H.264 codec is not a an acknowledged standard that all of us web designers, web developers, webmasters, and graphics people who understand politics will willingly use due to it putting money in to the pockets of the people suing grandmothers over MP3 files when the music and movie industry is basking in their highest ever profits. If IE9 does not BY DEFAULT (as in not requiring MANUAL installation by the user) open source codecs then it does NOT support the audio and or video elements (which a lot of people call "tags").

JAB Creations said,
H.264 codec is not a an acknowledged standard that all of us web designers, web developers, webmasters, and graphics people who understand politics will willingly use due to it putting money in to the pockets of the people suing grandmothers over MP3 files when the music and movie industry is basking in their highest ever profits.

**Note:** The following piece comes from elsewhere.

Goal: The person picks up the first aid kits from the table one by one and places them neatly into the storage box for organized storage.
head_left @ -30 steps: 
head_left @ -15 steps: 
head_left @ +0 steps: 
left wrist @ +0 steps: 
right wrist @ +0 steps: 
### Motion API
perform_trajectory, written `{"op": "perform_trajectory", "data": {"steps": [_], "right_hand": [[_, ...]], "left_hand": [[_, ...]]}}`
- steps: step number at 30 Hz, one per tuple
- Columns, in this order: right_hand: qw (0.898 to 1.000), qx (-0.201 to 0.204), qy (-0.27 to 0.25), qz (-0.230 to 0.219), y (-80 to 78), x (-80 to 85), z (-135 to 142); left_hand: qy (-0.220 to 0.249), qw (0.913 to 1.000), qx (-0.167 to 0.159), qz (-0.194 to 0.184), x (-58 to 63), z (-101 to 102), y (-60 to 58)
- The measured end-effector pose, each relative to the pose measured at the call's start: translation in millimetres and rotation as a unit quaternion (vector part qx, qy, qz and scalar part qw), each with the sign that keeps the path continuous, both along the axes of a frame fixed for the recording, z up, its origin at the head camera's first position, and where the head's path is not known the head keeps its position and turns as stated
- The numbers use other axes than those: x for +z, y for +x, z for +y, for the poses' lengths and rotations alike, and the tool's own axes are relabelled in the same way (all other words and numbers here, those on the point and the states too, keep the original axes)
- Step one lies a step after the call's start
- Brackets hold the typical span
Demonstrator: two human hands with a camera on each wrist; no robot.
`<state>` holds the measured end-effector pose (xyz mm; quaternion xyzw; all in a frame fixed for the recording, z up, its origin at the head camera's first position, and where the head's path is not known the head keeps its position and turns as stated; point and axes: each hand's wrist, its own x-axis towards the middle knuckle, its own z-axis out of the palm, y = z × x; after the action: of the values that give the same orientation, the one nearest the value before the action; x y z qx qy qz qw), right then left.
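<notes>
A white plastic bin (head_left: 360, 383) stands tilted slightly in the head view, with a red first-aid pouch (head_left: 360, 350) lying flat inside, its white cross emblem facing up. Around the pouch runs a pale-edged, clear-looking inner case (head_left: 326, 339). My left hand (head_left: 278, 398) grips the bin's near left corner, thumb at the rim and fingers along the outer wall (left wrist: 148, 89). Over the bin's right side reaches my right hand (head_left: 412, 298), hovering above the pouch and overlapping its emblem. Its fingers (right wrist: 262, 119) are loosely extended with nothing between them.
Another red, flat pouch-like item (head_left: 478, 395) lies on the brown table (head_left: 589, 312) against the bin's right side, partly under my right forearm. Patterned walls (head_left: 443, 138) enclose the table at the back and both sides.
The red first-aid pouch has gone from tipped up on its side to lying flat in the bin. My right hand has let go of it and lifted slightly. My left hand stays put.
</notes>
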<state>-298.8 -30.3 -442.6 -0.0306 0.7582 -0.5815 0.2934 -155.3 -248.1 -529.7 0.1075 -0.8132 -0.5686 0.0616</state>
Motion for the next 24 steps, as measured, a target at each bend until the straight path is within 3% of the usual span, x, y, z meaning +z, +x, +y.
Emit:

If IE9 does not BY DEFAULT (as in not requiring MANUAL installation by the user) open source codecs then it does NOT support the audio and or video elements (which a lot of people call "tags").

Microsoft has remained rather agnostic about a default codec and supported codecs, so I agree with you, but IE9 is not really the target of your frustration.

As for OSS codecs, there are always going to someting out there, that even with an installable codec model that will not work and people will complain. With Win7, Microsoft took time to license and implement 99.9% of all the codecs in use by users, and still you find people complain that donkeyXYZ isn't there.

I have no idea what the final plan is for IE9, as I don't know that Microsoft even knows.

What I do know is that Microsoft has stated they are supporting H.264, but nothing about exclusively. I also know that if you look at Silverlight, it was one of the major design goals for the lastest releases to be completely codec agnostic and allow virtually any codec support on the fly based on what the content provider is wanting to use. So I would probably assume that this is also what Microsoft would prefer for HTML5 as well, especially when H.264 is a competing codec to their WMV/VC1 codec.

cybertimber2008 said,
Bypass Beta 2? Errr.....

Bad Idea to bypass Beta 2, Microsoft.
Especially if you're scheduling IE10 on the year 2017!!!

Get everything right now! Corporate Admins are slow to adopt new versions of IE, and you still have work to do catching up with Chrome and Firefox in terms of customizability and add-ons.